First, before you are actually broken, something sets you off. You feels sad, and scared and weak. And you end up in tears because you are afraid and weak, and that makes you sad. 

Then, somewhere in the crying, your brain stops thinking about whatever it was that set you off, and how miserable it made you feel, and it starts taking you back, to all the other things that you are ashamed about, the way people were, things you did, all the things that you have done wrong, all those times your mind blames you or all the things wrong about you. Its always you. 

But you go back farther. back to before you did things wrong, before you watch your every step, before you based you every move and word based on what you were supposed to do. And if you're me, then you see a girl you once knew. She was beautiful, and very strong. She ran around wherever she went, and always grinned like a maniac. She was kind of loud and rude and she always said whatever she was thinking, no matter if it was nice or mean. She had opinions on weird topics, and if someone said something different, well, she also liked debating things. She liked few things, but the ones she did she liked with a passion. If ever anyone ever said anything against them, she would snarl and beat an apology out of them. She had few friends, but she still acted the exact same way with them as anyone else. She also loved teasing them. She always knew just the thing to say to annoy them, but it somehow always made them laugh. She had a philosophy about the nature of humans, and the nature of life, and she stuck by it. She loved getting into fights, even though most of the time she lost. The fights were the best moments of her day. She would lean back, look at the challenger, and as the shadow seemed to grow around her, she would give them a smile, one so evil and malicious anyone else would run for the hills. Then she attacked. She whirled and dodged, kicked and scratched, and all the while she laughed. It was a laugh that made the hair on your spine crawl, a never ending low pitched giggle, accompanied by feral eyes. 

And remembering all those things about the girl you once knew,  that is when you cry the hardest, when it hurts the most. Because she died. She died so long ago you forgot when, you forgot where and how, all that you know is that you loved her. Now all that remains is a pain in your chest where she used to be, an ache that feels like the blood has been removed from your veins, and all that remains is cold air. All you can feel is loss, the kind than covers everything you see, that coats your tears, that sinks into the dept of your soul. Because she is dead. You are all that remains. You are scared to walk into a building, afraid to talk to those above you, every waking moment devoted to doing what you are expected to do, and punishing yourself when you do not. You are a shell of what she was, and sitting on the floor crying into your knees, realizing that is what hurts the most. 

Because you hate this. You hate the way you act, the way you run your life, because in doing that you killed her, the one you love the most. And you see now that its too late, you can't bring her back, because all the people around you have already forgotten that she ever existed. When you try to mention her, they asked what you were talking about. You yelled her name, and no one heard you. It hurt too much to try, so eventually you stopped. You let them forget about her, letting her memory drift apart and be crushed, stampeded under tennis shoes. 

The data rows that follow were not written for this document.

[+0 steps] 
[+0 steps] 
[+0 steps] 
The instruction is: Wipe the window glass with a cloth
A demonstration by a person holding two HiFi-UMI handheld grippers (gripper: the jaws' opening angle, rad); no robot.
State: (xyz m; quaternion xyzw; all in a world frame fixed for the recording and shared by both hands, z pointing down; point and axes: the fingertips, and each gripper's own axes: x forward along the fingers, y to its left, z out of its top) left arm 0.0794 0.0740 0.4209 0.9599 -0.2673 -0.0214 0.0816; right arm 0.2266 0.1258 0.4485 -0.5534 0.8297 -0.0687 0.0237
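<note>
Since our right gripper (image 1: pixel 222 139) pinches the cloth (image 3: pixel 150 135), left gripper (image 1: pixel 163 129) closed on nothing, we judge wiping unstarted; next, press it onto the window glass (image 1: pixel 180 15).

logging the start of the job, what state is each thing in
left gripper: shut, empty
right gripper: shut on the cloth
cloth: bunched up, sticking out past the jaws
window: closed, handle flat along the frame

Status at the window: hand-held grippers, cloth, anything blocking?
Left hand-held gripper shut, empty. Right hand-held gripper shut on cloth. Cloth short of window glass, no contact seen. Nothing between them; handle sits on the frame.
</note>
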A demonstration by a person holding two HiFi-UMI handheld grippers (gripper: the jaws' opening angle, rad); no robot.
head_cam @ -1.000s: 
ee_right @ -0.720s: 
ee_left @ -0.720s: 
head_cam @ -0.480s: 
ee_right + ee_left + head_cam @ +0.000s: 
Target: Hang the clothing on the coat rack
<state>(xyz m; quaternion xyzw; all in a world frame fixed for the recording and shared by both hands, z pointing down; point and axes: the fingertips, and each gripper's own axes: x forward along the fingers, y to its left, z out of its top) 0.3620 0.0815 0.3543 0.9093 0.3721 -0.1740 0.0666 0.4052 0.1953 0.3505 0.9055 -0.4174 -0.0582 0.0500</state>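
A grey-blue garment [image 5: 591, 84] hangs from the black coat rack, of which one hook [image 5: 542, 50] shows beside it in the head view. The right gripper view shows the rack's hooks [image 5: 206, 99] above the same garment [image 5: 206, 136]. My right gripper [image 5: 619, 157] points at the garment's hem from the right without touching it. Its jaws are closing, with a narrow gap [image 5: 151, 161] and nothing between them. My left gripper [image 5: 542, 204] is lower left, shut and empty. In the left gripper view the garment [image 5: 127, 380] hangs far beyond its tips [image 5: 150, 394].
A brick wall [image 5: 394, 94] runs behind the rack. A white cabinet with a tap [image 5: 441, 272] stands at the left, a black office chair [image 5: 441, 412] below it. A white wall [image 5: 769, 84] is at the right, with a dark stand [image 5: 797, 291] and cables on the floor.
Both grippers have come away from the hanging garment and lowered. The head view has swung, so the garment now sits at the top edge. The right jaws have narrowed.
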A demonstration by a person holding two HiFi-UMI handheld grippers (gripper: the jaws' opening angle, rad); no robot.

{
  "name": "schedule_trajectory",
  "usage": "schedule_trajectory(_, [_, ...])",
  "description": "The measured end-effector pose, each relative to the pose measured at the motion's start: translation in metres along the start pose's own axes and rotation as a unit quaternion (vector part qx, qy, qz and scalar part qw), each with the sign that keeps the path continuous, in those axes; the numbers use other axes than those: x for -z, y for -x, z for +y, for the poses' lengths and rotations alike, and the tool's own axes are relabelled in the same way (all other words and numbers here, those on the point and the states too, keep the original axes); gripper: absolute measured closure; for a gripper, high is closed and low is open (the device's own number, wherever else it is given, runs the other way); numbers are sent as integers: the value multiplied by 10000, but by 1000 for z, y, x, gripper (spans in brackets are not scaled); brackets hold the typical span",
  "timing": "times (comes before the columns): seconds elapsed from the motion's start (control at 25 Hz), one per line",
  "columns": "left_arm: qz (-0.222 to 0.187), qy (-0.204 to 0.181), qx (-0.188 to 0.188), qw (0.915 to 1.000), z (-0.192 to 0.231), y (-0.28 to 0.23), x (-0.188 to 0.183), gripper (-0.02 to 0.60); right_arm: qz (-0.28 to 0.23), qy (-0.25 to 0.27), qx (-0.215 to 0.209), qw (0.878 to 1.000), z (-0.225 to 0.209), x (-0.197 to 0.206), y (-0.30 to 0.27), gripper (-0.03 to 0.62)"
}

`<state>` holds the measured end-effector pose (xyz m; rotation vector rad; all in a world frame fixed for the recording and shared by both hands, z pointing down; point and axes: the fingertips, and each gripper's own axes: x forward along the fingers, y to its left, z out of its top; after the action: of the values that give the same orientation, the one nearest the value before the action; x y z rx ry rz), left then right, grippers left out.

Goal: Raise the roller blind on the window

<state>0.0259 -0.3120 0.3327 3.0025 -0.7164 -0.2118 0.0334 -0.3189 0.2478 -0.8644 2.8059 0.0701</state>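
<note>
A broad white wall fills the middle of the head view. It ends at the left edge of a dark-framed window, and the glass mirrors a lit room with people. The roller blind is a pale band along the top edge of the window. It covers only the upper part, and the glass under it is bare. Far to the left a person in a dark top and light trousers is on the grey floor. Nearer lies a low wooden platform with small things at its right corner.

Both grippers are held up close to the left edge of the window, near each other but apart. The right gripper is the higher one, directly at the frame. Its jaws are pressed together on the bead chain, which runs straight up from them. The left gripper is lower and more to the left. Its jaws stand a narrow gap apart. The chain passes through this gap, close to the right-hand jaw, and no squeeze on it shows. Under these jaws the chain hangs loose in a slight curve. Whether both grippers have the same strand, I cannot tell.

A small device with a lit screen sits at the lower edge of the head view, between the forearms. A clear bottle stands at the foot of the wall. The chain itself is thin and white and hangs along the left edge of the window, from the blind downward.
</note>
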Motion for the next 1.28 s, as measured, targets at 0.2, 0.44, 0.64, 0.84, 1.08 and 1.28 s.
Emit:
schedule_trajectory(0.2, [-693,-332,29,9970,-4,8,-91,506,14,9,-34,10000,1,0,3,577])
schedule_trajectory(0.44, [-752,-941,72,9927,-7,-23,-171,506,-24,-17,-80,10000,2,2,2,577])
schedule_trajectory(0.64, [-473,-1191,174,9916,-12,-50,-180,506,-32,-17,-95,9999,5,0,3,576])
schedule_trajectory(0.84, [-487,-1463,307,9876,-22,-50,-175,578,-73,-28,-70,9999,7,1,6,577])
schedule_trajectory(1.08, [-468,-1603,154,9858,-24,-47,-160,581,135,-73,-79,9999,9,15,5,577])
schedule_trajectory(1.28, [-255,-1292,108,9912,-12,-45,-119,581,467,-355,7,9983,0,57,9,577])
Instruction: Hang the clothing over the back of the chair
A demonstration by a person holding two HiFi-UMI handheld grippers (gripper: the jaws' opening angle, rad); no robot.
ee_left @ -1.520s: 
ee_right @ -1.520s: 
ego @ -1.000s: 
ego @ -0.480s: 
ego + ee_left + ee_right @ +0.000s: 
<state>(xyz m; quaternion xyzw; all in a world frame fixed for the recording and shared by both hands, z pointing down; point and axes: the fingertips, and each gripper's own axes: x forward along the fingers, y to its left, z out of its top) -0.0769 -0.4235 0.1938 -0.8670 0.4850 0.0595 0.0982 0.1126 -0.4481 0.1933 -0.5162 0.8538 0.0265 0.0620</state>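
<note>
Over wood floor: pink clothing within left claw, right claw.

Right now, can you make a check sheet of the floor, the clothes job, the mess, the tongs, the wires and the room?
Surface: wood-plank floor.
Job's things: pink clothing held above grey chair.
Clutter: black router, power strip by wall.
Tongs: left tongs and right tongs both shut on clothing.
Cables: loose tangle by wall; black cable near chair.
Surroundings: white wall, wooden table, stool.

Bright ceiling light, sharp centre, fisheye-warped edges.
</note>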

And it hurts. It hurts like nothing you have ever felt before. Sitting crying into your knees remembering her, how you loved her, how you killed her, and how you let her fade to dust. You can't think. Your body is too weighted to move. Your eyes have been sealed shut from the weight of your tears. It hurts. Your guilt. Your loss. Your actions. Your memory. Her memory. It hurts too much. 

And then suddenly

You don't feel anything at all. 

There is no pain. There is nothing at all. Being broken is an amazing feeling, as though every thing is ok. There's nothing to think about, nothing to worry about. You've given up. Nothing matters. Nothing has any meaning to you at all anymore. You arn't the one who is crying, because you feel no pain at all. But tears still keep falling down your face, and somewhere deep deep down someone is screaming. But you can no longer hear it.